● **The data**:
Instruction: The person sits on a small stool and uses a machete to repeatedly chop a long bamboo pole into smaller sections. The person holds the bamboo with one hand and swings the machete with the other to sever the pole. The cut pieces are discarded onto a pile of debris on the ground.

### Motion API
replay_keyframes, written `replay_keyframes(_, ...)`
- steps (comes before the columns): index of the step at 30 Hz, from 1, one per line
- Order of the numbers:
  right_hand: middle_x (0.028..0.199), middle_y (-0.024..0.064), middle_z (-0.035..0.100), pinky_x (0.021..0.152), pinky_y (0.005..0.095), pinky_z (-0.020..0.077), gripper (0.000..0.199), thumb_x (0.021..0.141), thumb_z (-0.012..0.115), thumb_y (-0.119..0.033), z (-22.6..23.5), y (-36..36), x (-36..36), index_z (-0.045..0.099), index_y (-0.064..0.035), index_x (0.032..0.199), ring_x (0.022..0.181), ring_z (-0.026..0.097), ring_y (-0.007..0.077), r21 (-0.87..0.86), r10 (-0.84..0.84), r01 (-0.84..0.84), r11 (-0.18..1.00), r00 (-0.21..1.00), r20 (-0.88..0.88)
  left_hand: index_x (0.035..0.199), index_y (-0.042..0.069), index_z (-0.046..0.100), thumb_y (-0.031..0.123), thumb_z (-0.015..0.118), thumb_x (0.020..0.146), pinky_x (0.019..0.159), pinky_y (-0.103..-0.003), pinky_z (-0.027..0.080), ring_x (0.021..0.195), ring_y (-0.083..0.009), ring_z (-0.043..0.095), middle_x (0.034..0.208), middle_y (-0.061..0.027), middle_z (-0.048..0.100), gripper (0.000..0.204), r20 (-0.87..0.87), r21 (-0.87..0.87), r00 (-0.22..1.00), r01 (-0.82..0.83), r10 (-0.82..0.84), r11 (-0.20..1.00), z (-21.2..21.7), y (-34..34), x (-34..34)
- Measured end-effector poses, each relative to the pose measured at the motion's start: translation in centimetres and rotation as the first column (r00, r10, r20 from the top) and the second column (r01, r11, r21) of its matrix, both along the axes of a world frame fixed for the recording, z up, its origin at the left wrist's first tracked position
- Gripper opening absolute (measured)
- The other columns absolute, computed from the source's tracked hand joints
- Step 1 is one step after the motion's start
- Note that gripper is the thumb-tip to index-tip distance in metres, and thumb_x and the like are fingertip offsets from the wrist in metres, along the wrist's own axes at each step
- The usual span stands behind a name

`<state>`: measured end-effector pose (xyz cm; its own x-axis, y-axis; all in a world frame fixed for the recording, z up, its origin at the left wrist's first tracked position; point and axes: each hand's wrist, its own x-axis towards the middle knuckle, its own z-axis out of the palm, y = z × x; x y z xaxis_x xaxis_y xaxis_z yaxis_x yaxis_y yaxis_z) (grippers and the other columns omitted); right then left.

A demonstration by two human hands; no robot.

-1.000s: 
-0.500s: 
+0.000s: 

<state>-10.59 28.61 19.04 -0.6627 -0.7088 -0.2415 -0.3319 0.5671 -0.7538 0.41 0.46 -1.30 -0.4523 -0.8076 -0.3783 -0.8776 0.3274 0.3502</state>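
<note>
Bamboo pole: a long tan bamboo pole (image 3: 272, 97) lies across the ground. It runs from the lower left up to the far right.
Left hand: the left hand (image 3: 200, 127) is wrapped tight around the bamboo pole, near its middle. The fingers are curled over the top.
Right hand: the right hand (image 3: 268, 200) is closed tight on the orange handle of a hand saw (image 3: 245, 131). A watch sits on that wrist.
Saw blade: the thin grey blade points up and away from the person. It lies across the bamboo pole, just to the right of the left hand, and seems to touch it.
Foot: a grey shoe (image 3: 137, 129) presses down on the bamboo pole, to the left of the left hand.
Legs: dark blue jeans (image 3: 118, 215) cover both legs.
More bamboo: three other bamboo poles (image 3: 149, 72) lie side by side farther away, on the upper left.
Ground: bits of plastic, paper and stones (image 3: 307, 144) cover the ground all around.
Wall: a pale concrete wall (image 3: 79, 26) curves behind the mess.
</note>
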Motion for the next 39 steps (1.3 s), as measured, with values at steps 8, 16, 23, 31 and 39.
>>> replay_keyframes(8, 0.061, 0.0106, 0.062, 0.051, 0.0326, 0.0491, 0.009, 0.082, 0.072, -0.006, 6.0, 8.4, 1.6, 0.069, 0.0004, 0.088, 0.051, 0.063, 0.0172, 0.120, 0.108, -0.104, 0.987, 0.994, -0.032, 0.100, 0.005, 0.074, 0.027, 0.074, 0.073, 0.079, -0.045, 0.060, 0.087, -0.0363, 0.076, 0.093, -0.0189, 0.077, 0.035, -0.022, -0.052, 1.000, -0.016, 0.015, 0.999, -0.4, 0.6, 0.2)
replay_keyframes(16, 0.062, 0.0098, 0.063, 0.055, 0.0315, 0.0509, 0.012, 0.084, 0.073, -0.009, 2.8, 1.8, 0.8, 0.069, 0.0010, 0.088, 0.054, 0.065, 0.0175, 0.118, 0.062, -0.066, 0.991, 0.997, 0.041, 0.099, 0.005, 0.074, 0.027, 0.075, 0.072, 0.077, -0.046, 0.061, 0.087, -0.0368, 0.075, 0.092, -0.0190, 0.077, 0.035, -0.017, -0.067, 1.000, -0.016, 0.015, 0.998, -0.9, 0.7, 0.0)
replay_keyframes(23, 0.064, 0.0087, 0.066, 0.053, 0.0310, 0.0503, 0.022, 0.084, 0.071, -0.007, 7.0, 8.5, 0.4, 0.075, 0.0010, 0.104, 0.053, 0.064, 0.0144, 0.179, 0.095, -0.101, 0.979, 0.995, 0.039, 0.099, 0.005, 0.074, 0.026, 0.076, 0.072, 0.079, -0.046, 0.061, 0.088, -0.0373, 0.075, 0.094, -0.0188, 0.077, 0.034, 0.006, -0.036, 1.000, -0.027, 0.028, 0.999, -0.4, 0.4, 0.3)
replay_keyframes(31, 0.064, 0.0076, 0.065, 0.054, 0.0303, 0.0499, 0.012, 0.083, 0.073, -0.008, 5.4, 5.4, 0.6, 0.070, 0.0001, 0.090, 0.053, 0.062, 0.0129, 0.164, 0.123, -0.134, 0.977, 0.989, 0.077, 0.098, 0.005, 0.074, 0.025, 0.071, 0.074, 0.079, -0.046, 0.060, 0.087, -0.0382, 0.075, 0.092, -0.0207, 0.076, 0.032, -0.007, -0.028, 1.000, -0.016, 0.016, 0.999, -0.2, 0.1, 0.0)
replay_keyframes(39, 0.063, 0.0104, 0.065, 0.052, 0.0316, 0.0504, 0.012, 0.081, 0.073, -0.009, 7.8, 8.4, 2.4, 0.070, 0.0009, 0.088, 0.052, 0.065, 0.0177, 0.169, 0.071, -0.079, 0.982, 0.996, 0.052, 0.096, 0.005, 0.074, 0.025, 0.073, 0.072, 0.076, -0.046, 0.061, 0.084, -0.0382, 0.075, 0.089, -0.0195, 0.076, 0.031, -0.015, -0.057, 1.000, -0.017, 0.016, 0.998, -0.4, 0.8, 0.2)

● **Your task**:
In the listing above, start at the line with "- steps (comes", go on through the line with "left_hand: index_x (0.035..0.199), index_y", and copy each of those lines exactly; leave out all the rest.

● **Your solution**:
- steps (comes before the columns): index of the step at 30 Hz, from 1, one per line
- Order of the numbers:
  right_hand: middle_x (0.028..0.199), middle_y (-0.024..0.064), middle_z (-0.035..0.100), pinky_x (0.021..0.152), pinky_y (0.005..0.095), pinky_z (-0.020..0.077), gripper (0.000..0.199), thumb_x (0.021..0.141), thumb_z (-0.012..0.115), thumb_y (-0.119..0.033), z (-22.6..23.5), y (-36..36), x (-36..36), index_z (-0.045..0.099), index_y (-0.064..0.035), index_x (0.032..0.199), ring_x (0.022..0.181), ring_z (-0.026..0.097), ring_y (-0.007..0.077), r21 (-0.87..0.86), r10 (-0.84..0.84), r01 (-0.84..0.84), r11 (-0.18..1.00), r00 (-0.21..1.00), r20 (-0.88..0.88)
  left_hand: index_x (0.035..0.199), index_y (-0.042..0.069), index_z (-0.046..0.100), thumb_y (-0.031..0.123), thumb_z (-0.015..0.118), thumb_x (0.020..0.146), pinky_x (0.019..0.159), pinky_y (-0.103..-0.003), pinky_z (-0.027..0.080), ring_x (0.021..0.195), ring_y (-0.083..0.009), ring_z (-0.043..0.095), middle_x (0.034..0.208), middle_y (-0.061..0.027), middle_z (-0.048..0.100), gripper (0.000..0.204), r20 (-0.87..0.87), r21 (-0.87..0.87), r00 (-0.22..1.00), r01 (-0.82..0.83), r10 (-0.82..0.84), r11 (-0.20..1.00), z (-21.2..21.7), y (-34..34), x (-34..34)

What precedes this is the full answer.